In collaboration with the National Renewable Energy Laboratory (NREL), the BLM utilized $4.3 million from the Inflation Reduction Act to devise this new roadmap for solar development. According to the BLM, NREL’s analysis indicates a requirement of 700,000 acres of public land to meet national renewable energy goals. The preferred plan by the agency focuses on areas within 10 miles of existing or planned transmission lines for solar development applications.

However, the BLM’s roadmap presents a range of options, with alternative plans suggesting the opening of 8.4 million to 55 million acres for solar power expansion. Laura Daniel-Davis, acting U.S. Deputy Secretary of the Interior, emphasized the critical role of this initiative in achieving the administration’s energy objectives, especially across the Western states.

“The Interior Department’s work to responsibly and quickly develop renewable energy projects is crucial to achieving the Biden-Harris administration’s goal of a carbon pollution-free power sector by 2035 – and this updated solar roadmap will help us get there in more states and on more lands across the West,” Acting Deputy Secretary Laura Daniel-Davis said.
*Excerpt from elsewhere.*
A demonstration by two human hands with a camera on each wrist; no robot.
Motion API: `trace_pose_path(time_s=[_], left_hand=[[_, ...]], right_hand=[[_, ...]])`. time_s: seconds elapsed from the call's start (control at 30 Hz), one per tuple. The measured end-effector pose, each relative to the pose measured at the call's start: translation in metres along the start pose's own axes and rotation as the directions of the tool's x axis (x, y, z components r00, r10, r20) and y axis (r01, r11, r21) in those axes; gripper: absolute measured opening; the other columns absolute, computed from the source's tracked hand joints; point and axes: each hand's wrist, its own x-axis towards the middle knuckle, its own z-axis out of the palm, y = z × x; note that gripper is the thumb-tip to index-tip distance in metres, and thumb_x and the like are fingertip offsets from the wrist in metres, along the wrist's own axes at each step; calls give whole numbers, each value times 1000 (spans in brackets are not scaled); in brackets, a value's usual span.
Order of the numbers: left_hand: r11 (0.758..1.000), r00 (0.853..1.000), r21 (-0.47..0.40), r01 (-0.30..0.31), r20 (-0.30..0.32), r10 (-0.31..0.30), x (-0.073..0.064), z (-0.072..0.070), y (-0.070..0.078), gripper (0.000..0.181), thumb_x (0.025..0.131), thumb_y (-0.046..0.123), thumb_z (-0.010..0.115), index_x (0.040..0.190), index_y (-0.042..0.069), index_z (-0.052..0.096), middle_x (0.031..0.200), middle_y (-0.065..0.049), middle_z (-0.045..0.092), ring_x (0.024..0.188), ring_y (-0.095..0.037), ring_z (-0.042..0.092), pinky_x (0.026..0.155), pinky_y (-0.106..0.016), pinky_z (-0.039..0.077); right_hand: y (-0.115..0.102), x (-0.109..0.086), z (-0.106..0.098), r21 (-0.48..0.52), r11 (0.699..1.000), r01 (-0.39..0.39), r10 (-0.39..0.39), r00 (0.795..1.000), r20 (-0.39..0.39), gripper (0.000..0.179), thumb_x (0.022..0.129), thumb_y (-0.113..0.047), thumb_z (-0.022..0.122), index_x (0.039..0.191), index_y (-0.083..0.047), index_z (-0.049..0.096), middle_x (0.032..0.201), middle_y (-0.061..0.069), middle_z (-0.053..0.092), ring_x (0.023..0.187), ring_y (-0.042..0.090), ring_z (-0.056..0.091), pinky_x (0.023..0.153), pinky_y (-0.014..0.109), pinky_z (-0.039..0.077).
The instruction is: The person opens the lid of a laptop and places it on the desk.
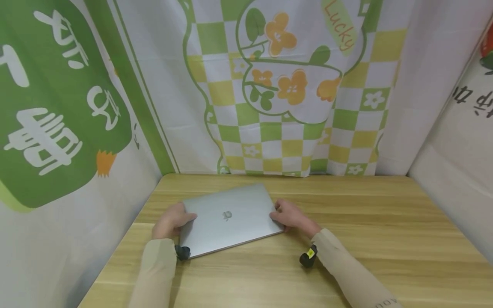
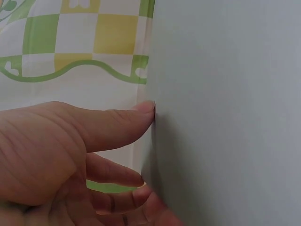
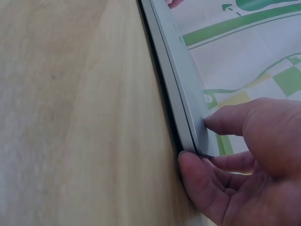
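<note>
A closed silver laptop (image 1: 239,226) with a logo on its lid lies at a slant over the wooden table, its near edge running up toward the right. The left hand (image 1: 174,220) grips its left side, thumb on the lid and fingers at the underside; the left wrist view shows the thumb tip (image 2: 146,107) pressed at the laptop's edge. On the opposite side the right hand (image 1: 288,214) pinches the laptop near its right corner. In the right wrist view the thumb (image 3: 225,120) lies on the lid, with fingertips (image 3: 190,162) under the base.
The wooden table (image 1: 366,239) reaches back to a hanging cloth (image 1: 269,141) with green and yellow checks. Printed cloths also hang at the left (image 1: 50,171) and right (image 1: 458,171). Small black cameras (image 1: 308,258) sit at both wrists.
</note>
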Motion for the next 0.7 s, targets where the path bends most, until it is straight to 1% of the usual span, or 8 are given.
trace_pose_path(time_s=[0.13, 0.23, 0.37, 0.47, 0.57, 0.7], left_hand=[[1000, 1000, -16, -1, -1, 1, 1, 2, 3, 33, 93, 24, 64, 99, -7, 54, 78, -10, 49, 70, -22, 53, 53, -29, 53], [1000, 1000, -23, 0, -3, 0, 0, 3, 6, 36, 93, 24, 64, 104, -8, 52, 80, -12, 50, 71, -23, 54, 53, -29, 53], [1000, 1000, -7, -2, -5, 2, 0, 4, 9, 40, 94, 25, 63, 110, -9, 50, 83, -15, 52, 71, -24, 55, 53, -30, 53], [1000, 1000, 12, -8, -9, 8, 0, 5, 11, 38, 94, 25, 63, 108, -9, 52, 81, -14, 53, 69, -24, 56, 51, -29, 53], [1000, 1000, 21, -11, -13, 12, -2, 7, 14, 33, 93, 26, 63, 99, -6, 54, 76, -11, 51, 65, -22, 55, 49, -27, 52], [1000, 1000, 16, -8, -9, 8, -2, 10, 18, 30, 93, 26, 64, 93, -3, 55, 74, -9, 49, 65, -21, 54, 49, -28, 51]], right_hand=[[3, -2, -2, -4, 1000, 14, -14, 1000, 7, 31, 94, -22, 63, 115, -1, 56, 85, 12, 61, 55, 19, 57, 43, 28, 53], [5, -4, -5, -8, 1000, 23, -23, 1000, 13, 30, 95, -22, 63, 114, -1, 56, 83, 11, 59, 55, 18, 56, 44, 28, 53], [6, -7, -7, 0, 1000, 22, -22, 1000, 15, 28, 95, -23, 62, 113, -2, 55, 84, 11, 60, 55, 18, 56, 44, 28, 52], [9, -8, -7, 6, 1000, 15, -15, 1000, 16, 27, 95, -23, 63, 111, -4, 55, 87, 11, 60, 55, 17, 55, 44, 27, 52], [11, -10, -8, 9, 1000, 5, -5, 1000, 20, 25, 95, -24, 63, 110, -5, 54, 88, 11, 59, 55, 17, 55, 44, 27, 51], [12, -15, -11, 13, 1000, -1, 1, 1000, 24, 25, 94, -23, 63, 110, -6, 54, 85, 10, 59, 58, 18, 55, 44, 28, 51]])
The Wilderness Society has expressed support for the plan, highlighting the potential benefits of “smart, responsible project siting” for communities, environmental impact reduction, and the acceleration of solar deployment. Justin Meuse, director of government relations for energy and climate at The Wilderness Society, stressed the importance of a balanced approach that considers tribal engagement, community buy-in, and low-impact siting for the success of solar projects.

Under the Biden administration, the BLM has already approved 47 clean energy projects, permitting 11,236 megawatts of wind, solar, and geothermal energy on public lands, sufficient to power over 3.5 million homes. This expansion marks a significant step towards the United States’ commitment to a sustainable and clean energy future.